The T_g of the photo-cured samples decreased from 23 to −11 °C by increasing the UrA content from 60% to 80%, which was expected due to the reduction in the average double-bound functionality, the crosslinking density of the polymeric network, and thus, the polymer chain flexibility. For all the photo-cured samples, the T_g values were lower than 25 °C, meaning the photo-curing mixture transformed from a viscous liquid monomer into a rubbery network with flexible polymer chains.

3.3. Mechanical Properties

Enhancing the content of the monofunctional reactive diluent in photo-inks, which decreased the average double-bound functionality, could influence the mechanical properties of 3D-printed objects. The mechanical properties of the photo-cured samples were investigated with tensile tests (Figure 5). The results presented the typical stress–strain curves of a thermoset polymer (Figure 5a). Enhancing the UrA content from 60% to 80% led to a decrease in the tensile module (E) from 248.8 to 5.4 MPa (Figure 5b) and tensile strength (σ_max) from 13.6 to 1.9 MPa (Figure 5c), which was expected due to the reduction in the crosslinking density of the polymeric network as a result of the fall in the average double-bound functionality within corresponding photo-curing mixtures. Meanwhile, the maximum elongation (ε_max) initially increased from 41% to 73% (for the mixture of 30/70) and then decreased to 50% (Figure 5d). These observations are in agreement with a previous report about photo-cured elastomers based on mono- and difunctional urethane-acrylates [10].

4. Conclusions

UrDMA and UrA with no light absorption in the region of 280–700 nm were presented as a proper crosslinker and a reactive diluent, respectively, for the formulation of 3D-printing photo-inks. Kinetics investigations showed a temperature dependency for the photo-curing of UrDMA, where higher photopolymerization rates, conversion, and T_g were observed at elevated temperatures, while the photo-curing of UrA was independent of temperature (25–85 °C). Enhancing the UrA content from 60% to 80% in the UrDMA/UrA mixtures initially increased and later decreased the photopolymerization rate and conversion, where the mixtures of 30/70 and 25/75 presented the highest values.
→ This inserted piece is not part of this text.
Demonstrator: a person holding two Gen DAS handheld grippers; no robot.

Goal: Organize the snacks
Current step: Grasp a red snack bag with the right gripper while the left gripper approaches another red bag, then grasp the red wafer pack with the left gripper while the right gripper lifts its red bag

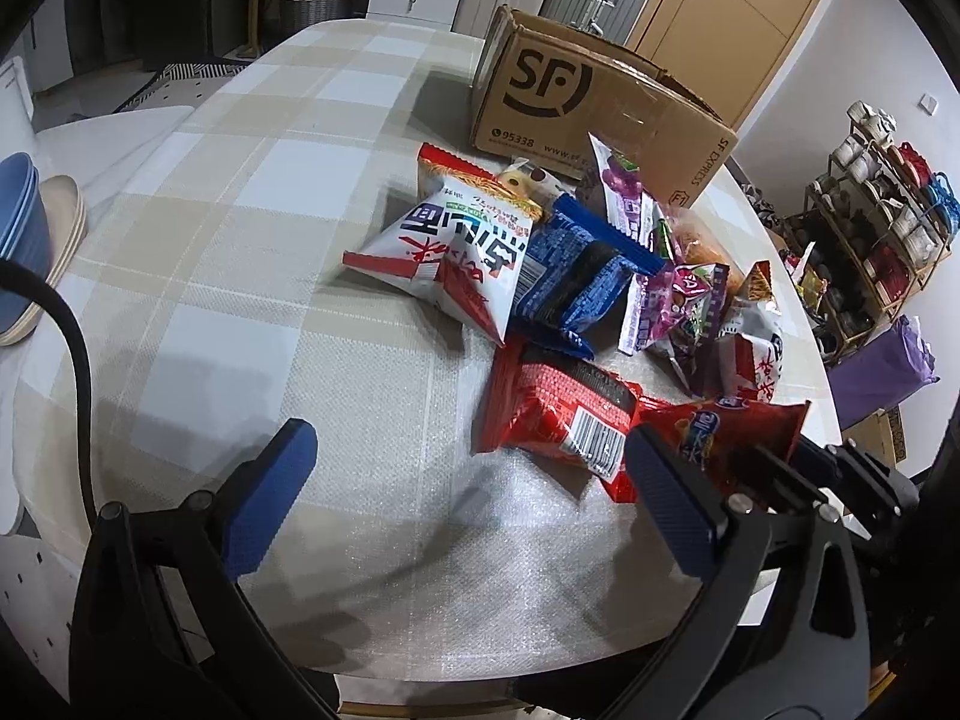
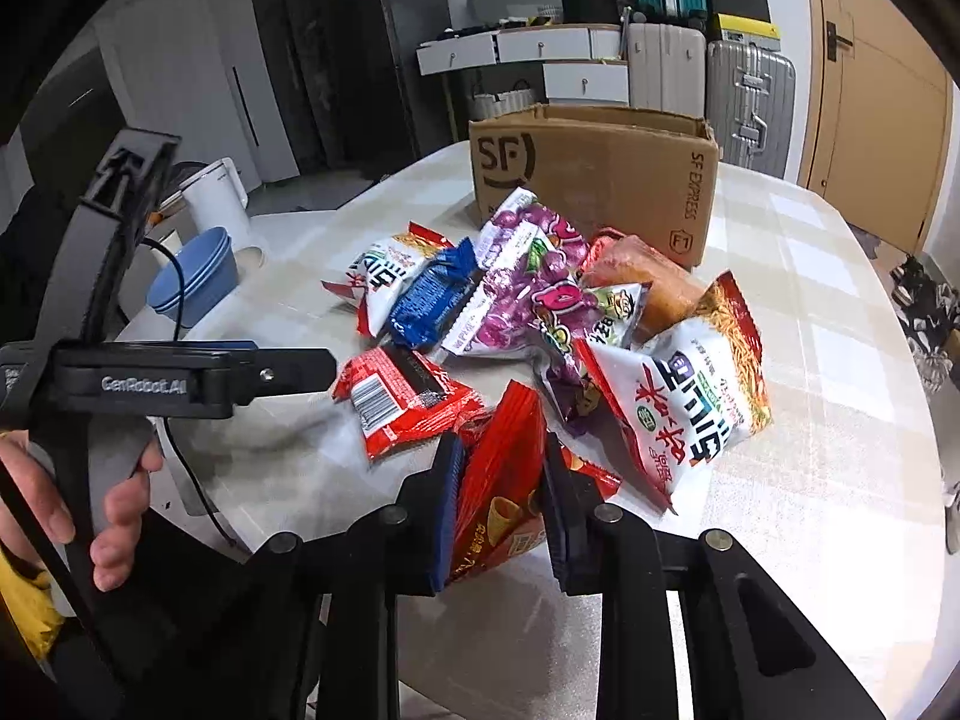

Meanwhile, increasing the UrA content led to lower T_g, E, and σ_max values for the photo-cured samples, where the mixture of 30/70 presented the highest ε_max value. For future investigations, studying the effects of other parameters, such as photoinitiator type and concentration, not only on photo-curing kinetics but also on the 3D printability of photo-inks may be interesting. Employing other instruments, such as online FTIR or a rheometer, may be helpful to better understand the chemical changes during the photo-curing process.